Вот уже три месяца, как из Турции не пришло ни единого корабля, а янычары, составлявшие гарнизон Перекопа, грозили покинуть крепость, если им не выплатят денег. Наконец султан прислал в Крым дефтердаря Эмин-пашу, который и привез 100 кисетов, в каждом по 500 пиастров. Дефтердарь первым делом отправился на богатый базар Кафы, где его душа возликовала от изобилия молоденьких невольниц, а торговцы живым товаром после каждой покупки Эмина раздергивали занавески, обнажая перед пашой новых рабынь – еще краше, еще моложе… Растратив все казенные деньги, Эмин-паша морем переправил всех женщин в Стамбул, и тут его пожелал видеть сераскир Ибрагим-паша, с утра до ночи кейфовавший в ароматных кофейнях. Сераскир развернул грязную тряпицу, в которой лежала бурая, истлевшая труха. Ибрагим сказал, что это сгнившие на складах сухари, которые перемололи в муку.

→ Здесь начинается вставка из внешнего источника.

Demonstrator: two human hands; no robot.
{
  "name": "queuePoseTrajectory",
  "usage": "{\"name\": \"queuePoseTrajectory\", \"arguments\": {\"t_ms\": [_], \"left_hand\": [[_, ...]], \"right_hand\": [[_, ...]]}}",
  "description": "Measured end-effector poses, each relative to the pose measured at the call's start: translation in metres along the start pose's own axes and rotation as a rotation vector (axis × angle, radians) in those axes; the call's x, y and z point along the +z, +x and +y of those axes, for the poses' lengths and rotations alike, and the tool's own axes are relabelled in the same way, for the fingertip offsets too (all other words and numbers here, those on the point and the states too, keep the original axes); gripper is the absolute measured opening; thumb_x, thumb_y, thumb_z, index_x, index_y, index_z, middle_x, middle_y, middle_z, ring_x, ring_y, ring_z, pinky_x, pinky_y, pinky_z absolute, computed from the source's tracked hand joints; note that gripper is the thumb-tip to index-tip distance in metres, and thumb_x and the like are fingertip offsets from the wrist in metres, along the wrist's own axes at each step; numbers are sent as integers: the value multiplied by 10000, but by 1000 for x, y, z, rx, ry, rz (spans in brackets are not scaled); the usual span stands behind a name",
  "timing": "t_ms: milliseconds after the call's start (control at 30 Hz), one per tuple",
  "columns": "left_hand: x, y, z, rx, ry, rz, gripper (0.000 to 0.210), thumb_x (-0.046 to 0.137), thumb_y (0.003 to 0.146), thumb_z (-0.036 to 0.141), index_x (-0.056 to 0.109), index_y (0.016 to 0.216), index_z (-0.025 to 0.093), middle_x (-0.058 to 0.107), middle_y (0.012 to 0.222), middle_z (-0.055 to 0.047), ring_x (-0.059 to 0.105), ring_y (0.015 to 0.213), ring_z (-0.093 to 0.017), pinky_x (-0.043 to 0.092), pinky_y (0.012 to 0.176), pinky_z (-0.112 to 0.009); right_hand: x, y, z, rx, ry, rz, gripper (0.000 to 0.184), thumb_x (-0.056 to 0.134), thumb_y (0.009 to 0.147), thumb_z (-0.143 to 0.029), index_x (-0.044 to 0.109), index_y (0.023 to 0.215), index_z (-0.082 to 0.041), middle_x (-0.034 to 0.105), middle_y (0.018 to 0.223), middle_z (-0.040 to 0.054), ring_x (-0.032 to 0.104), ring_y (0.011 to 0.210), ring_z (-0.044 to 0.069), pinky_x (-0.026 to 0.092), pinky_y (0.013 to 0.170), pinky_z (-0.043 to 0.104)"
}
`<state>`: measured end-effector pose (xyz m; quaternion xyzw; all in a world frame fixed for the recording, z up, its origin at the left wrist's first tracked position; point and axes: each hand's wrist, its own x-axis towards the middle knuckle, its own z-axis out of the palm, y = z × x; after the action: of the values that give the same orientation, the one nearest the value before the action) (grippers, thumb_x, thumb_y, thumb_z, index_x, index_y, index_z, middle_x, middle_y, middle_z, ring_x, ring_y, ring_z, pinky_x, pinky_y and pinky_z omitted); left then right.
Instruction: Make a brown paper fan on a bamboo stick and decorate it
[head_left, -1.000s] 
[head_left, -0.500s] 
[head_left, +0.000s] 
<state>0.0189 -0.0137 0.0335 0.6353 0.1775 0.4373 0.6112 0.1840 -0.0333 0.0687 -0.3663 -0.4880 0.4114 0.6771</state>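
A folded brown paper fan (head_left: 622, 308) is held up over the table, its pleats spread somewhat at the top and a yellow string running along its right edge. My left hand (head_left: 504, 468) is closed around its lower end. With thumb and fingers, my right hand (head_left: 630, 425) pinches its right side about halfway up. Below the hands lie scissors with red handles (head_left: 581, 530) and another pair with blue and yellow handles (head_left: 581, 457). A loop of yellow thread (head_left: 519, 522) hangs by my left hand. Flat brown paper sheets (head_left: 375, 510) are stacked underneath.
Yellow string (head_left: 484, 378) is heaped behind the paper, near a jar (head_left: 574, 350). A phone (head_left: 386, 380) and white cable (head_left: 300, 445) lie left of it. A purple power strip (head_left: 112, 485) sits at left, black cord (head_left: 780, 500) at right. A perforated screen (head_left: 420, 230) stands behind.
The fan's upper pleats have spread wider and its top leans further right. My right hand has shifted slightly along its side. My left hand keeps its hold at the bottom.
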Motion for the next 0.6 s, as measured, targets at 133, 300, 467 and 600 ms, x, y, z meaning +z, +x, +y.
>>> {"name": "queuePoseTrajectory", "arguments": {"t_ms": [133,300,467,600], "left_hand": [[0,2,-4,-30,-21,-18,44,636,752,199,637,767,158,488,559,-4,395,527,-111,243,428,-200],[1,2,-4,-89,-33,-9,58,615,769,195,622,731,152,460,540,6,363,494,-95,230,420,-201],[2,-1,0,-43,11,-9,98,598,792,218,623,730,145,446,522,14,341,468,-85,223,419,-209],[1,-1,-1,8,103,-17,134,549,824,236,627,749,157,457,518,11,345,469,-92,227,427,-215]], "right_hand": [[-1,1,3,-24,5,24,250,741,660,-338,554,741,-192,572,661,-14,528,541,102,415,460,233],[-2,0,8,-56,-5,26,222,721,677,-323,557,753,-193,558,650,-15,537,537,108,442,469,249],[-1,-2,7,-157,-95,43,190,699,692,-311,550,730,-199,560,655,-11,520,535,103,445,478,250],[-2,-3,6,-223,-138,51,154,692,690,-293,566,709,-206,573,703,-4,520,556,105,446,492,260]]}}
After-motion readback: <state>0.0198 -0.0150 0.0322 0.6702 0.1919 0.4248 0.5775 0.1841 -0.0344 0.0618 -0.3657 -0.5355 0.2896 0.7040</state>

– И получили хлеб такой выпечки… Давай кисеты с пиастрами, – велел он, подливая в шербет порцию французского шартреза.

– Какие кисеты? – выпучил глаза дефтердарь.

– Которые получил в главной квартире для Крыма.

– Правда, – сознался растратчик, – сто кисетов мне дали. Но казна и была должна мне ровно сто кисетов, – соврал он.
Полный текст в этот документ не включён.